The VCO noise transfer function evaluated over a range of frequencies under minimum and maximum VCO gain conditions can be seen plotted in Figure 5.4. As shown, the requirements of the PLL are met using this filter function since there is enough attention starting at 100 kHz offset and the peak in the response under 10 dB at 1 MHz offset.
The input-output PLL transfer function response is shown in Fig. 5.5. As seen, the magnitude response for the input reference noise, generated by the fixed oscillator, and the input referred phase noise of the PFD and CP does not get amplify to exceed the phase noise output requirements.

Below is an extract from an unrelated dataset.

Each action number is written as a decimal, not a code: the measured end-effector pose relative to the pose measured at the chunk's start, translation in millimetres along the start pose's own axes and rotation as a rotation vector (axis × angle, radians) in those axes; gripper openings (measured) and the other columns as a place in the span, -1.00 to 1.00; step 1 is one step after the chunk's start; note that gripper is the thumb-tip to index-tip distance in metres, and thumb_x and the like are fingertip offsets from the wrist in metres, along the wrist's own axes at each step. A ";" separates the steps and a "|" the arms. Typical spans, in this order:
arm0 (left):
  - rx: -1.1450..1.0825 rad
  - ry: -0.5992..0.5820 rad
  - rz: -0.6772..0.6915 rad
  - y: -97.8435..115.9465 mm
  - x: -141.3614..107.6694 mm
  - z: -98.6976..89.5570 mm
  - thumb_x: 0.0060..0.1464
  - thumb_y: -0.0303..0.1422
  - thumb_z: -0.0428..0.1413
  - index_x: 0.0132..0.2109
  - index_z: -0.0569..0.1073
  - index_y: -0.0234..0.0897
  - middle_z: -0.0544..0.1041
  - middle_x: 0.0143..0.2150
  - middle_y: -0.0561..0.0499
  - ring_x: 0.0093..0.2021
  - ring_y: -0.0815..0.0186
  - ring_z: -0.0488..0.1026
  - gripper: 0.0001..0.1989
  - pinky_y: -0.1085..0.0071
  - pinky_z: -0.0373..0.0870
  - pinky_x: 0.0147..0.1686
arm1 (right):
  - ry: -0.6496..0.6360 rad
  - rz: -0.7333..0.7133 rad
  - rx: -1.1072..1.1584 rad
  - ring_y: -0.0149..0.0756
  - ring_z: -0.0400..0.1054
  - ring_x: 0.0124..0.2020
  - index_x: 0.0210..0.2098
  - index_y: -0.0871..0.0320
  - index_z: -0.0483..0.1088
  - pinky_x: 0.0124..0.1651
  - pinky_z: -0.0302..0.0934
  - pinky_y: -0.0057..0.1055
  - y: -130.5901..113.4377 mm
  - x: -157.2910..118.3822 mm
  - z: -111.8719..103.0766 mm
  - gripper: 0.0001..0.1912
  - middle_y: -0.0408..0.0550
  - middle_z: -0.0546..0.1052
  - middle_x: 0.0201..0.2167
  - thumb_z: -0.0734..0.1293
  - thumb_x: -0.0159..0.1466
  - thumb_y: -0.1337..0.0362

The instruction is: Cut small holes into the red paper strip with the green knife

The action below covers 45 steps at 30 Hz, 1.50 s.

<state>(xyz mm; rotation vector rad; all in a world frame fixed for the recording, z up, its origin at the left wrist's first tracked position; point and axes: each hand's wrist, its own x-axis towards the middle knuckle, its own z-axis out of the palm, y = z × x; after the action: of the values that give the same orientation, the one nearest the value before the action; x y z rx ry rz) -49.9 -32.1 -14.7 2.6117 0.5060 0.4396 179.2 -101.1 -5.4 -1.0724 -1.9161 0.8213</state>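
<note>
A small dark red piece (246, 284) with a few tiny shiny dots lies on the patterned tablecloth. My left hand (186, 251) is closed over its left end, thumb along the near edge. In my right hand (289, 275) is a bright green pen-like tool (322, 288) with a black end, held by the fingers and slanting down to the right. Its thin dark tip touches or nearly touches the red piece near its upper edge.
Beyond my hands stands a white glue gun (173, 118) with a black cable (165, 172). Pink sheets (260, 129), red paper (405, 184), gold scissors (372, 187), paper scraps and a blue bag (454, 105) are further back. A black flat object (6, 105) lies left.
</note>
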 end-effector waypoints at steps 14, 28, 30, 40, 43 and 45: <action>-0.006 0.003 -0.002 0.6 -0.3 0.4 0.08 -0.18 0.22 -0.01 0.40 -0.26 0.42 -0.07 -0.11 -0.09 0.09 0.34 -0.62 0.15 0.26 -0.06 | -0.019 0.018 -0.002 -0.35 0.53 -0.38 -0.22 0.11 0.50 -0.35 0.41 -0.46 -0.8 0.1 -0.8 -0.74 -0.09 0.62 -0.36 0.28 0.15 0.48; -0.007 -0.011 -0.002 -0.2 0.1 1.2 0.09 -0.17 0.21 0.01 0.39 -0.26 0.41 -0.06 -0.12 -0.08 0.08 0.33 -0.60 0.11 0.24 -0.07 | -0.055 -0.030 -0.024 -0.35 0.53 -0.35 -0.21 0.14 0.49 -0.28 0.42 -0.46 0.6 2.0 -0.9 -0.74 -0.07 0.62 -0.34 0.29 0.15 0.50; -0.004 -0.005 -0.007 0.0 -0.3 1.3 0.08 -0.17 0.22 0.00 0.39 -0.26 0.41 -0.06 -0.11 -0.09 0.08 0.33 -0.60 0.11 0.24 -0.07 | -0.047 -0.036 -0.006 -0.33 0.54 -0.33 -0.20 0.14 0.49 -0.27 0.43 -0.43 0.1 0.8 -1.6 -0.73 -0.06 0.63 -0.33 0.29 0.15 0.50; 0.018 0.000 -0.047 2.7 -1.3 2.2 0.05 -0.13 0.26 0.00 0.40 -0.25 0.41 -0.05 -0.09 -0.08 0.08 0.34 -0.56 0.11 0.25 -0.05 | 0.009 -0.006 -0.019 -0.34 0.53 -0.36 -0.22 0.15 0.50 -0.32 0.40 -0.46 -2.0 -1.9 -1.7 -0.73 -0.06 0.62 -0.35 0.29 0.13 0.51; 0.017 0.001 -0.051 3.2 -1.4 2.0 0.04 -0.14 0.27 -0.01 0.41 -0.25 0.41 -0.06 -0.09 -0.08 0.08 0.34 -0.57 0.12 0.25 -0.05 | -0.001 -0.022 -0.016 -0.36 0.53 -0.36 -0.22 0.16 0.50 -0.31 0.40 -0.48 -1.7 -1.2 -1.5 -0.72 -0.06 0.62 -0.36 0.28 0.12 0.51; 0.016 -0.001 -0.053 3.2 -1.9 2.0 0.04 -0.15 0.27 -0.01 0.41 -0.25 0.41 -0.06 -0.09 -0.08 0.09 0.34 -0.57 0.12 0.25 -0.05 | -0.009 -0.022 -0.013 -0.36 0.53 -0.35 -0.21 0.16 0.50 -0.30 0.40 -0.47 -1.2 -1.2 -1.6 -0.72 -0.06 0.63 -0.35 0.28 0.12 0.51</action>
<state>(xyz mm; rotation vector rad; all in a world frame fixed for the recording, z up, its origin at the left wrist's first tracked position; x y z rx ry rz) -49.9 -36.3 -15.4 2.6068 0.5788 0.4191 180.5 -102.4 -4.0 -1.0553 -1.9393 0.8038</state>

The step response of the PLL is shown in the same Figure. The settling time is about 1.51 $\mu$s. Since no requirements have been provided on the settling time, this metric will not be discussed further.

**Fig. 5.4** A Comparison Of The Magnitude/Phase Response of VCO Noise Transfer Response Under Minimum Loop Gain Conditions And A 3-dB bandwidth of 4 MHz
Fig. 5.5 (a) Magnitude and Phase Response Of The Input-Output Closed-Loop Response Of The PLL With A 4 MHz Bandwidth (b) PLL Step Response

With the designed filter, the PLL will be stable within the VCO operating range.
However, it is important to mention that this filter is only valid for a specific operating condition for the VCO. The problem introduced by the VCO various operating conditions suggest that some form of tuning or adjustment be made to the loop filter such that it depends on the VCO operating conditions and/or adjustments be made to the VCO to make its gain less variable. In this way, the variations in the PLL dynamics and noise behaviour can be minimized.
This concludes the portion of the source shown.